- [What the task requires]: Pictures stay out of the copy, and everything else in the data below is repeated exactly.

*** Opening Available data ***

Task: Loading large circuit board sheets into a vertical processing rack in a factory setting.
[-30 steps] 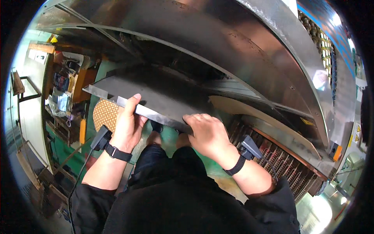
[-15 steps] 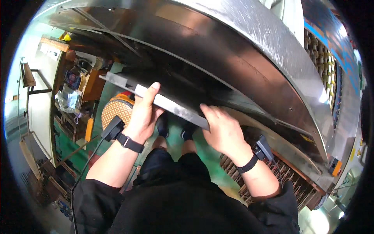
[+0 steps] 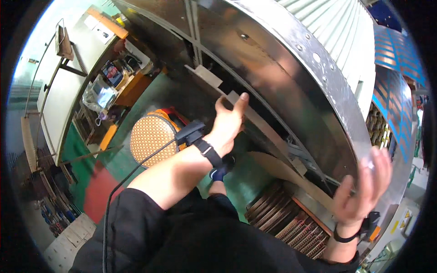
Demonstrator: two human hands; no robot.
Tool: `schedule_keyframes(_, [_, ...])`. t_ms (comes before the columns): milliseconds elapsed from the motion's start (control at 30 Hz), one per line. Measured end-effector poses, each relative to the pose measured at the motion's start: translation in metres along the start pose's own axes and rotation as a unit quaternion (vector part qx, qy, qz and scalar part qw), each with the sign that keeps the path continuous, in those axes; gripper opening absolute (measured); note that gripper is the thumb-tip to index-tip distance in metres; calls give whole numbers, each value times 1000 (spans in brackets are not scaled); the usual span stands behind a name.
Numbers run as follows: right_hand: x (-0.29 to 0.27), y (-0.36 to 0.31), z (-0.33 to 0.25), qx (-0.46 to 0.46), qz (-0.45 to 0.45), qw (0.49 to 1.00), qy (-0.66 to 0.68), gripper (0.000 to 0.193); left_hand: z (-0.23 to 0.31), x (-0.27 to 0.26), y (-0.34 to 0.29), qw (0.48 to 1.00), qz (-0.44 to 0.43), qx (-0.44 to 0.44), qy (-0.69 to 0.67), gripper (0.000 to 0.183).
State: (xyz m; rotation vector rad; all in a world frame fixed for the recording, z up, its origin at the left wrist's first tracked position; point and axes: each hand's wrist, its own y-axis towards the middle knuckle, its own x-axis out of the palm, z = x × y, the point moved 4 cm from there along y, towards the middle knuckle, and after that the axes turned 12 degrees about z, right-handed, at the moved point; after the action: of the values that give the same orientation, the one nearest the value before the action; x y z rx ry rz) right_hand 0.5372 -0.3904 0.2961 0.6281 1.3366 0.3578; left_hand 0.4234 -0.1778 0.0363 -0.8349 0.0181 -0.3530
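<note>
A long grey metal strip (image 3: 268,127) with a stepped far end slants along the underside of a big curved metal machine (image 3: 273,59). My left hand (image 3: 229,125) is at its middle, thumb up over the strip and the other fingers partly hidden, seeming to grip it. My right hand (image 3: 362,191) is raised at the right, off the strip, by the machine's lower rim. Its fingers are apart and somewhat blurred, with nothing seen in them.
A round stool with a patterned seat (image 3: 152,139) stands on the green floor to the left. Behind it are a cluttered wooden shelf (image 3: 129,91) and a white panel (image 3: 73,86). A rack of brown slats (image 3: 291,218) lies low at the right. A cable runs off my left wrist.
My right hand has let go of the metal strip and moved right. The strip, with my left hand, has shifted right, closer against the machine. The view has swung as well.
</note>
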Motion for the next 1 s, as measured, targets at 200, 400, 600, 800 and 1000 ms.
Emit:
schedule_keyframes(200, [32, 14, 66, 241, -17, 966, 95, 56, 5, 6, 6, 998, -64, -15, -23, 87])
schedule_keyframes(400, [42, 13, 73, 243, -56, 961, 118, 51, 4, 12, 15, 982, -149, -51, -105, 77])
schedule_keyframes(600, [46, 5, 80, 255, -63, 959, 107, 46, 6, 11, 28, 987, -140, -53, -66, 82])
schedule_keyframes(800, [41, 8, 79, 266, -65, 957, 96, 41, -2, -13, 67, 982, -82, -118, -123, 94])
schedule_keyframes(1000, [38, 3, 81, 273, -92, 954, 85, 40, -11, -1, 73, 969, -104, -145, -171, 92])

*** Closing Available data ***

- [Worked solution]:
Task: Loading large circuit board sheets into a vertical processing rack in a factory setting.
[-30 steps] 
[-15 steps] 
[+0 steps] 
Demonstrator: two human hands; no robot.
Tool: `schedule_keyframes(_, [_, ...])`. t_ms (comes before the columns): milliseconds elapsed from the motion's start (control at 30 Hz), one per line. Measured end-effector poses, each relative to the pose measured at the motion's start: translation in metres along the start pose's own axes and rotation as a unit quaternion (vector part qx, qy, qz and scalar part qw), each with the sign that keeps the path continuous, in those axes; gripper opening absolute (measured); note that gripper is the thumb-tip to index-tip distance in metres; calls give whole numbers, each value times 1000 (spans in brackets are not scaled); the usual span stands behind a name.
Numbers run as follows: right_hand: x (-0.29 to 0.27), y (-0.36 to 0.31), z (-0.33 to 0.25), qx (-0.46 to 0.46), qz (-0.45 to 0.45), qw (0.49 to 1.00), qy (-0.66 to 0.68), gripper (0.000 to 0.193); left_hand: z (-0.23 to 0.31), x (-0.27 to 0.26), y (-0.34 to 0.29), qw (0.48 to 1.00), qz (-0.44 to 0.43), qx (-0.44 to 0.44), qy (-0.69 to 0.67), gripper (0.000 to 0.183).
State: (xyz m; rotation vector rad; all in a world frame fixed for the recording, z up, its origin at the left wrist's first tracked position; point and axes: each hand's wrist, its own y-axis towards the middle knuckle, its own x-axis out of the palm, z = x × y, the point moved 4 cm from there along y, towards the middle knuckle, and after that the axes turned 12 degrees about z, right-handed, at the moved point; after the action: of the values that give the same orientation, the one nearest the value before the action; x y z rx ry rz) right_hand 0.5372 -0.3904 0.2961 0.6281 1.3366 0.3578; left_hand 0.4234 -0.1778 0.0363 -0.8349 0.0181 -0.3530
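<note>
A long grey metal strip (image 3: 268,127) with a stepped far end slants along the underside of a big curved metal machine (image 3: 273,59). My left hand (image 3: 229,125) is at its middle, thumb up over the strip and the other fingers partly hidden, seeming to grip it. My right hand (image 3: 362,191) is raised at the right, off the strip, by the machine's lower rim. Its fingers are apart and somewhat blurred, with nothing seen in them.
A round stool with a patterned seat (image 3: 152,139) stands on the green floor to the left. Behind it are a cluttered wooden shelf (image 3: 129,91) and a white panel (image 3: 73,86). A rack of brown slats (image 3: 291,218) lies low at the right. A cable runs off my left wrist.
My right hand has let go of the metal strip and moved right. The strip, with my left hand, has shifted right, closer against the machine. The view has swung as well.
</note>
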Motion for the next 1 s, as measured, targets at 200, 400, 600, 800 and 1000 ms.
Emit:
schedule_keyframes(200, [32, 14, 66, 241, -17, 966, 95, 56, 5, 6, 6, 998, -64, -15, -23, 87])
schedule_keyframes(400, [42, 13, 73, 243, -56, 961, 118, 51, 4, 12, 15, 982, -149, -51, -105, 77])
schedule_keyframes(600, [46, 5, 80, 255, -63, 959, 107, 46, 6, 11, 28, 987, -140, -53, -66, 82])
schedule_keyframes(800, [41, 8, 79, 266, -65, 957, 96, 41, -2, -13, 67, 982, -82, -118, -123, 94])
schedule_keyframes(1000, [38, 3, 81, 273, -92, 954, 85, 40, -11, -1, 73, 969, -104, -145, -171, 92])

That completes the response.